## Directions
The required result is a copy of each line below in which "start" appears.

## Stored data

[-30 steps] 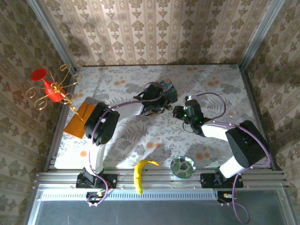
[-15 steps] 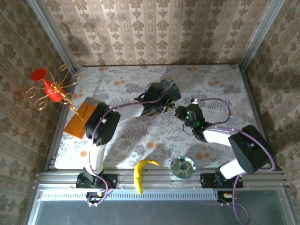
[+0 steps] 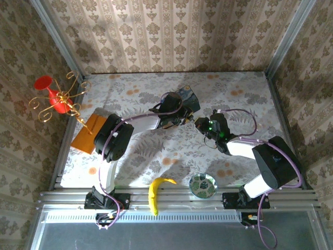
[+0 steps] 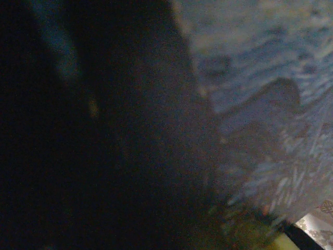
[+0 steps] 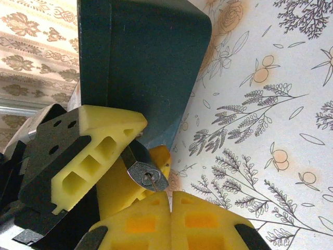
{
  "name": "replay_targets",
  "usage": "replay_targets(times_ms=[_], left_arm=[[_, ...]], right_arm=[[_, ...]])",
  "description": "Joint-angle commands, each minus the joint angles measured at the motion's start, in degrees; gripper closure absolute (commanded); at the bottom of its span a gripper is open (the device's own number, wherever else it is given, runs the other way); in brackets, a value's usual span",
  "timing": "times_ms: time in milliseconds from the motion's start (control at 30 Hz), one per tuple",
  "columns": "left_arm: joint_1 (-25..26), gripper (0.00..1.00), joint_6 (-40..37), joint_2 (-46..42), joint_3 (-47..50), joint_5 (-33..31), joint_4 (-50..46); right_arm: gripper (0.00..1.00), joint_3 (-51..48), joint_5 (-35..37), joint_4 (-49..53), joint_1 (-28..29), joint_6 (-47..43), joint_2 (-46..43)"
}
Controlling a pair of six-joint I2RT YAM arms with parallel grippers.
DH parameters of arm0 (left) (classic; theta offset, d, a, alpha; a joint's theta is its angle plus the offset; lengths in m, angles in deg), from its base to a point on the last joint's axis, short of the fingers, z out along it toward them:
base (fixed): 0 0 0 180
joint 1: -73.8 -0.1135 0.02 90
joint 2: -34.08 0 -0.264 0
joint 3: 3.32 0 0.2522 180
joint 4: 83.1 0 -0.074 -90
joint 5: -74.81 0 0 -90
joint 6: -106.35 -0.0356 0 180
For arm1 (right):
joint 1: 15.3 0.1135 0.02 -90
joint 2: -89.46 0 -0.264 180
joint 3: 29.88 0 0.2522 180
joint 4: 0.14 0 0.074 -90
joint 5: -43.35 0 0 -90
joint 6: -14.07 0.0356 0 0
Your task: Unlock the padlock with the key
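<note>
The padlock (image 5: 147, 174), small and dark with a silvery keyhole face, sits between the yellow fingers (image 5: 104, 140) of my left gripper (image 3: 180, 117), which is shut on it. My right gripper (image 5: 170, 197) is shut on the key (image 5: 152, 183); its thin blade reaches from the closed pads into the keyhole. In the top view the right gripper (image 3: 200, 124) meets the left one near the table's middle. The blue painted box (image 5: 140, 62) stands right behind the padlock. The left wrist view is dark and blurred, with the box's blue surface (image 4: 270, 78) close up.
A banana (image 3: 158, 191) and a small patterned bowl (image 3: 202, 185) lie near the front edge. An orange block (image 3: 87, 133), a red vase (image 3: 49, 92) and a gold wire stand (image 3: 65, 101) sit at the left. The blue box (image 3: 188, 99) is just behind both grippers.
The right wrist has swung slightly right and back, its gripper still at the padlock. The left gripper and the box have edged a little right.
</note>
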Motion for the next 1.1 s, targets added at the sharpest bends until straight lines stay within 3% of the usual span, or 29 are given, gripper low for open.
replay_targets(times_ms=[0,233,400,800,1067], left_arm=[[4.37,1.0,2.38,-2.63,0.97,14.25,-2.59],[5.09,1.0,3.12,-1.7,-0.86,14.75,-2.07],[5.57,1.0,2.7,-1.78,-1.67,15.57,-2.58],[5.76,1.0,1.02,-2.75,-0.54,17.43,-4.08],[5.91,1.0,0.06,-3.8,-0.45,18.0,-4.3]], right_arm=[[1.0,1.48,-2.06,1.11,-1.05,-1.64,-2.09],[1.0,3.18,0.34,-2.22,2.95,-4.06,1.5],[1.0,5.94,5.2,-3.06,6.37,-12.05,3.76],[1.0,7.19,2.22,-1.17,-0.12,-13.81,1.18],[1.0,7.83,-5.77,-4.33,-3.28,-6.64,5.53]])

## Result of the exercise
  "description": "Joint-angle commands, each minus the joint angles measured at the motion's start, in degrees; gripper closure absolute (commanded); at the bottom of its span a gripper is open (the device's own number, wherever else it is given, runs the other way); in brackets, a value's usual span",
  "timing": "times_ms: time in milliseconds from the motion's start (control at 30 Hz), one per tuple",

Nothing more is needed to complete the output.